Look through the data below for the line with "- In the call", and transcribe it exactly together with each line after it up to and including the line with "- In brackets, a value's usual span". Give nothing else.
== Segment start ==
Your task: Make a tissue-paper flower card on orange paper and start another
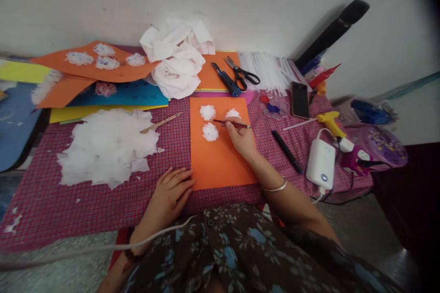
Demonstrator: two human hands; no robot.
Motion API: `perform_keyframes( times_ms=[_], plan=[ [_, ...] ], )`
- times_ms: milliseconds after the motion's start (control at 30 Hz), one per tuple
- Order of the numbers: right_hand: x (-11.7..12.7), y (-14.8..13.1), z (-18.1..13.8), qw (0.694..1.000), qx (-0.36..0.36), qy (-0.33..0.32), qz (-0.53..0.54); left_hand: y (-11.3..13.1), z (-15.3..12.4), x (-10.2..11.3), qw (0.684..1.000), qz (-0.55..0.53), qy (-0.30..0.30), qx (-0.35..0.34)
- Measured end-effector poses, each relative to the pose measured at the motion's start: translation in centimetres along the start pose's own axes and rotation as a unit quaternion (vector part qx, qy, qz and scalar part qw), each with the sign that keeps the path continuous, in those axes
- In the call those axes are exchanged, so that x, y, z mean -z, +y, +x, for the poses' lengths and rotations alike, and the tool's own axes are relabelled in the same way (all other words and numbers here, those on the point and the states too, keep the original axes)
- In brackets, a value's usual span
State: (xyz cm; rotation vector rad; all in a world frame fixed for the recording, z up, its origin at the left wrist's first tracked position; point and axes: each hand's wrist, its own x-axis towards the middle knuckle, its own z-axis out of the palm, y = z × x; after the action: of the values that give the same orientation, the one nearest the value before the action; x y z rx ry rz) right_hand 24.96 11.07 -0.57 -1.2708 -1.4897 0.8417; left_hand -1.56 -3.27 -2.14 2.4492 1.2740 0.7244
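An orange sheet of card (220,165) lies on the checked cloth before me. Fluffy white paper puffs sit on its upper half: one (207,112) at the top left, one (210,132) below it, and one (233,113) at the right, partly behind my right hand. My right hand (242,139) rests over the card, closed around what looks like a thin paintbrush (237,123). The brush's tip points left, close to the two left puffs. My left hand (175,190) lies flat at the card's lower left edge, its fingers stretched out and holding nothing.
Left is a heap of white paper pieces (106,146) with a wooden clip-like stick (161,122). Behind lie crumpled white tissue (178,73), a cutter (227,80) and scissors (242,73). Right are a phone (300,100), marker (287,151), glue gun (328,121) and white power bank (321,162).
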Motion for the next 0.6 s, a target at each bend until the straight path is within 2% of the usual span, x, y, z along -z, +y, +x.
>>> perform_keyframes(
  times_ms=[233, 400, 500, 600],
  plan=[
    [0.04, -0.05, -0.05, 1.000, 0.016, -0.005, -0.017, 0.07, 0.13, 0.12, 1.000, 0.000, 0.005, -0.006],
    [0.12, -0.42, 0.10, 0.994, 0.066, -0.031, -0.080, -0.03, 0.24, 0.16, 1.000, -0.007, 0.008, -0.006],
    [0.16, -0.46, 0.15, 0.988, 0.094, -0.011, -0.119, -0.03, 0.22, 0.19, 1.000, -0.010, 0.006, -0.005],
    [0.14, -0.27, 0.22, 0.990, 0.089, 0.005, -0.109, 0.02, 0.19, 0.24, 1.000, -0.012, 0.000, -0.003]
  ],
)
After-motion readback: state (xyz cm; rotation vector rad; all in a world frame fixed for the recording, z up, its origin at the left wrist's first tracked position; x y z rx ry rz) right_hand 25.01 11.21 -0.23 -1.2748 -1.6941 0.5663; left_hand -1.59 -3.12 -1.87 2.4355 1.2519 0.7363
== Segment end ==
## SOLVED PROBLEM
- In the call those axes are exchanged, so that x, y, z mean -z, +y, +x, for the poses' lengths and rotations alike, and the tool's own axes are relabelled in the same way (all other words and numbers here, those on the point and the states too, keep the original axes)
- In brackets, a value's usual span

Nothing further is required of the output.